Monday, January 24

A victory for families caught up in the dangerous coatings scandal, but their fight is far from over | lucie heath


THEOn Monday, Michael Gove stood up in Parliament and made a long-awaited promise: No one would live in a building taller than 40 feet in England. they will be forced to pay for the removal of hazardous siding from their building. The secretary of state’s announcement of leveling, housing and communities is a huge victory for siding activists, but the fight is not over.

His was such an obvious point that it shouldn’t be necessary. However, the government has lingered in the years since the Grenfell Tower tragedy, which led hundreds of thousands of tenants to face the prospect of having to pay tens of thousands of pounds to repair previously unknown security defects in its buildings.

Gove is now the fourth housing secretary to try to fix the building security crisis in the four and a half years since the Grenfell fire. His announcement is the first major intervention since February last year, when his predecessor, Robert Jenrick, announced more grants for the replacement of hazardous cladding in buildings over 18 meters, along with a loan scheme for those living in buildings between 11 and 18 meters. meters high

The new plan will see the loan scheme, loathed by renters and many conservatives, scrapped. Instead, developers will pay for mid-size building cladding remediation at an estimated total cost of £ 4bn. The developers have until March to sign an agreement that will see them make annual contributions to cover these costs. they must also fully fund cladding work in buildings where they played a role in construction. Those who don’t sign up to the deal are being threatened with public contract bans, planning restrictions and legal action.

Previous government interventions have done little to solve the problem, which continues to affect more people who discover they live in an unsafe building when they or their neighbors try to sell. The scandal has resulted in the financial ruin of thousands of tenants. Many of them are young first-time buyers, like Hayley Tillotson, who was forced to file for bankruptcy last year due to mounting fire safety bills. Like many others, he had been asked to pay hundreds of pounds a month for a 24-hour fire patrol to guard his building. Some residents have turned to conducting their own surveillance patrols to cut costs.

Monday’s announcement may well mark a turning point for those affected by the scandal. Tenants have noticed a notable change in tone since Gove, a high-profile appointment in the department recently renamed to “level,” took office in September last year. Before Gove, ministers repeatedly said that tenants will be forced to bear some of the costs of the remediation work. On Monday, Gove promised to introduce legal protections to prevent tenants from paying anything.

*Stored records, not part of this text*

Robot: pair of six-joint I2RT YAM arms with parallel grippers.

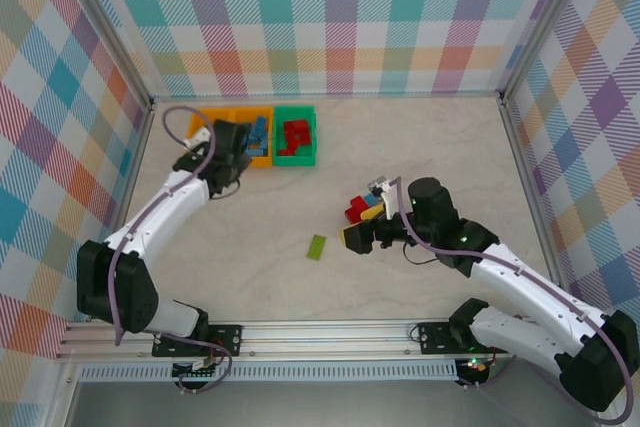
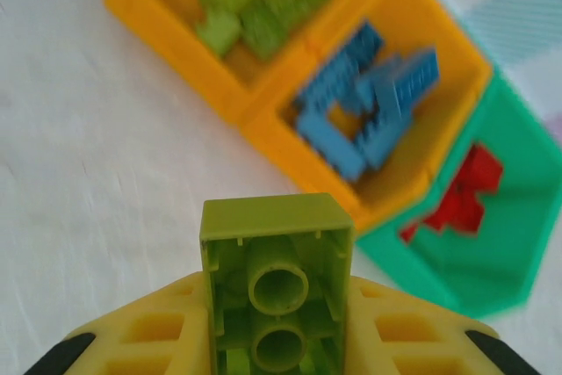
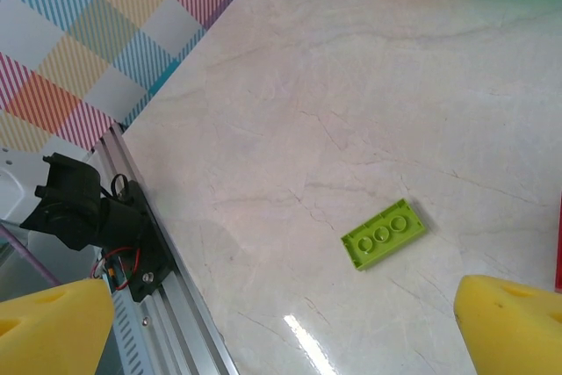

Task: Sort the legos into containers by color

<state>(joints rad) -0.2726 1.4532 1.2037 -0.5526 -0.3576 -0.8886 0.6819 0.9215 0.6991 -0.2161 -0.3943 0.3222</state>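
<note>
My left gripper (image 2: 277,327) is shut on a lime green brick (image 2: 277,243), underside up, held above the table just short of the three joined bins. The left orange bin (image 2: 158,19) holds green bricks (image 2: 259,2). Blue bricks (image 2: 369,98) lie in the middle orange bin (image 2: 285,147), and red bricks (image 2: 461,195) in the green bin (image 2: 492,274). From above, the left gripper (image 1: 225,152) covers part of the orange bins (image 1: 262,159). My right gripper (image 3: 281,327) is open above a flat lime green brick (image 3: 384,233), which lies upside down. Beside the right gripper (image 1: 362,227) sits a small pile of red, blue and green bricks (image 1: 362,205).
The checked walls enclose the table on three sides. An aluminium rail (image 3: 167,305) runs along the near edge, with a black mount (image 3: 83,217) on it. The flat green brick (image 1: 317,247) lies alone mid-table, between the two arms.
</note>
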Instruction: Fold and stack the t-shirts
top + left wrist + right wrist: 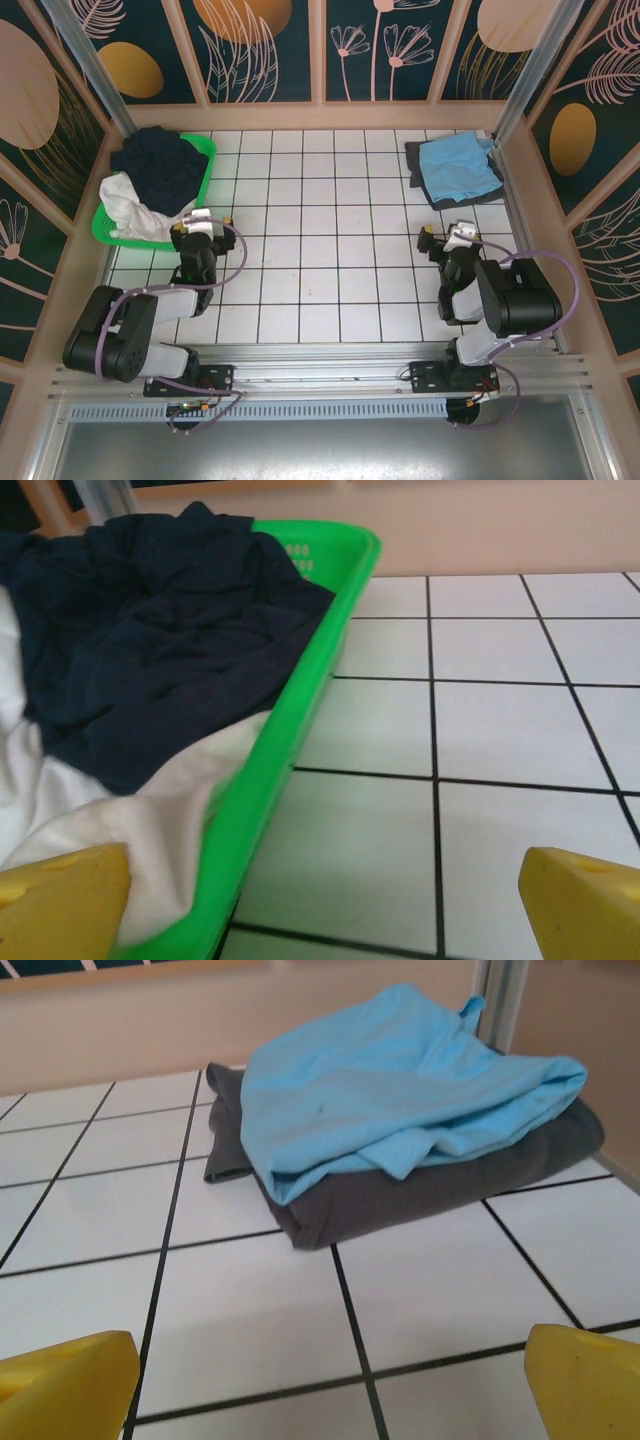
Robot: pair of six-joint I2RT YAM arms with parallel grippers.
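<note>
At the far left a green plastic basket (206, 152) is standing on the white tiled table (320, 250); a dark navy garment (150, 630) is lying crumpled in its far part, and a white garment (120, 820) is lying partly under it and reaching to the near rim; the left gripper (322, 910) is hovering just beside the basket's near right corner, its yellow fingers (60, 900) standing wide apart and grasping nothing; further right, the right gripper (330, 1390) is hovering above the tiles, also spread wide with nothing between its fingers, and is facing the far right corner; there the dark grey t-shirt (430, 1195) is lying folded on the table, and the light blue t-shirt (400, 1080) is resting on top of it, folded somewhat loosely, with grey edges showing at its left and near sides.
</note>
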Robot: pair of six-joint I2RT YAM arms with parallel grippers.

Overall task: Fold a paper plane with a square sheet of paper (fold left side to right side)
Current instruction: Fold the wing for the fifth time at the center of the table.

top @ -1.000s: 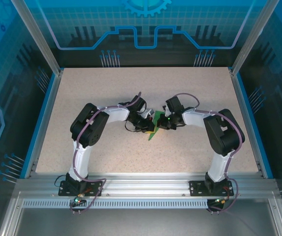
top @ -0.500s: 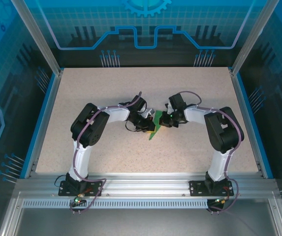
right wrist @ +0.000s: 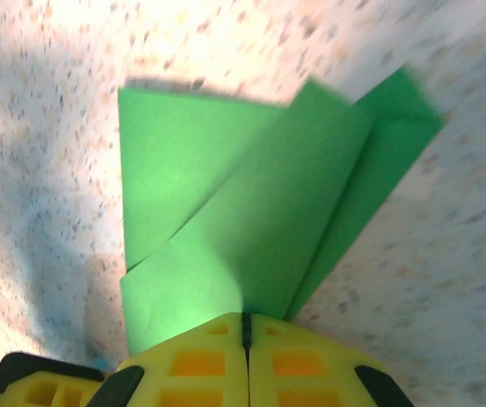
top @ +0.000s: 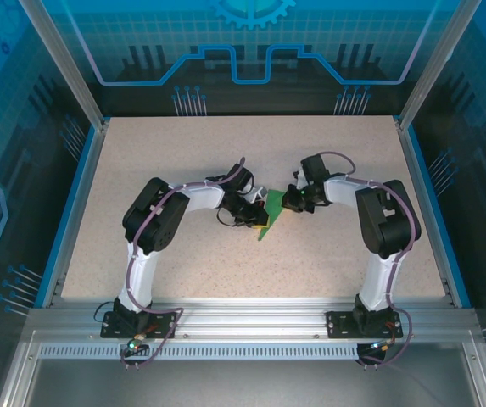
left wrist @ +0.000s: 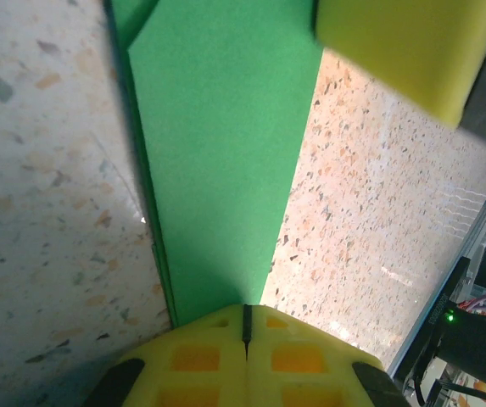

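Note:
The paper plane (top: pixel 270 215) is bright green paper, folded into a creased, pointed shape at the table's middle, its tip toward the near left. My left gripper (top: pixel 254 214) is shut, and its yellow fingertips (left wrist: pixel 244 315) rest on the end of a narrow green strip (left wrist: pixel 217 161) lying flat on the table. My right gripper (top: pixel 288 202) is shut on the paper plane (right wrist: pixel 251 220). A raised green flap runs into the seam between its fingers (right wrist: pixel 245 322). One yellow finger (left wrist: pixel 399 47) of the right gripper shows in the left wrist view.
The speckled beige table (top: pixel 183 161) has blue rails along its left (top: pixel 73 208) and right (top: pixel 429 208) edges. Both arms bend inward and meet at the middle. Purple cables (top: pixel 323 163) loop over the wrists.
My right gripper has moved right and toward the far side with the green flap, so more green shows between the grippers. The left gripper has barely moved.

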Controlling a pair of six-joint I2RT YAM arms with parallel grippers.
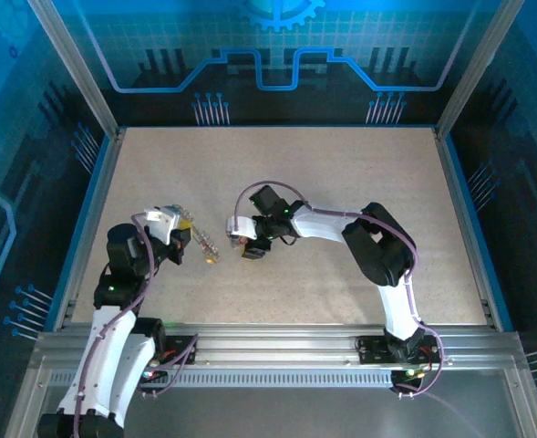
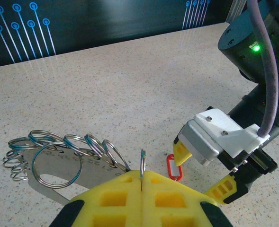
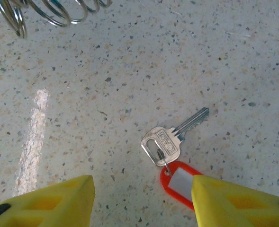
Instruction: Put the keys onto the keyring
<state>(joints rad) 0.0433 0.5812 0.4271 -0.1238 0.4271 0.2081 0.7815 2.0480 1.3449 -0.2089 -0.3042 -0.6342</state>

This is undoubtedly a great victory for the tenants. Darren Matthews, who is facing a £ 97,000 bill to fix various problems with his apartment in a 13.4 meter high building, told me he is “cautiously optimistic” and praised Gove, who said he has spent more time with activists than their predecessors. . Siding activists have worked tirelessly for several years to make this moment a reality. Lucy Brown, who lives in a 60-foot block with flammable siding, said a “slow week” sees her spend roughly 30 hours building safety campaigns in addition to her day job and raising three children. She told me that she is “more hopeful” after Monday’s announcement.

However, Brown, like many other tenants, also points to some of the holes in Gove’s plans. Currently, the plan only appears to cover the cost of siding replacement, which constitutes a small fraction of the building security work required, and tenants are also being charged for things like a lack of firebreaks and flammable insulation. The plan also excludes those who live in blocks shorter than 11 meters, who have been hit by fire safety costs.

As home builders were quick to point out, Gove’s plan is heavily focused on developers, while Grenfell’s research has shown that cladding and insulation manufacturers have as much to answer for. Let’s also not forget the role that successive governments have played in the scandal (combustible materials are still not banned in buildings under 18 meters despite pleas from the Grenfell community). David Cameron’s policy on new regulations is just one example of how successive governments since the Thatcher era have created a regulatory environment that the construction industry was able to easily manipulate at a time when fire brigade budgets were being squeezed. cropped. Some have questioned the timing of Gove’s announcement, which focuses public attention on big developers, just as Grenfell’s investigation turns its attention to the government’s role in the tragedy.

There is also the question of the practicalities of Gove’s plan. The government has used harsh words with industry before, for example, when it said it would “name and shame” homeowners who own buildings with dangerous coatings, to little effect. A letter from the Treasury Department to Gove’s department, which was leaked to Newsnight last week, showed that the former has authorized “a high-level ‘threat’ of tax or legal solutions in talks with developers,” but has not yet accepted no new measure. . Meanwhile, he said Gove’s department budget, which includes spending on social housing, should act as a “backup” if developers don’t cough.

Even if the developers agree to the plan, the tenants’ angst is far from over. Funding has been available to remove the cladding from buildings taller than 18 meters for some time, but work has yet to begin on many of them, including Brown’s, on his block of flats with his three children and his still not relieved worries. Meanwhile, she has been forced to conduct fire safety drills with her children. Your youngest daughter no longer wants to sleep in her own room because she is too worried about a fire in the middle of the night.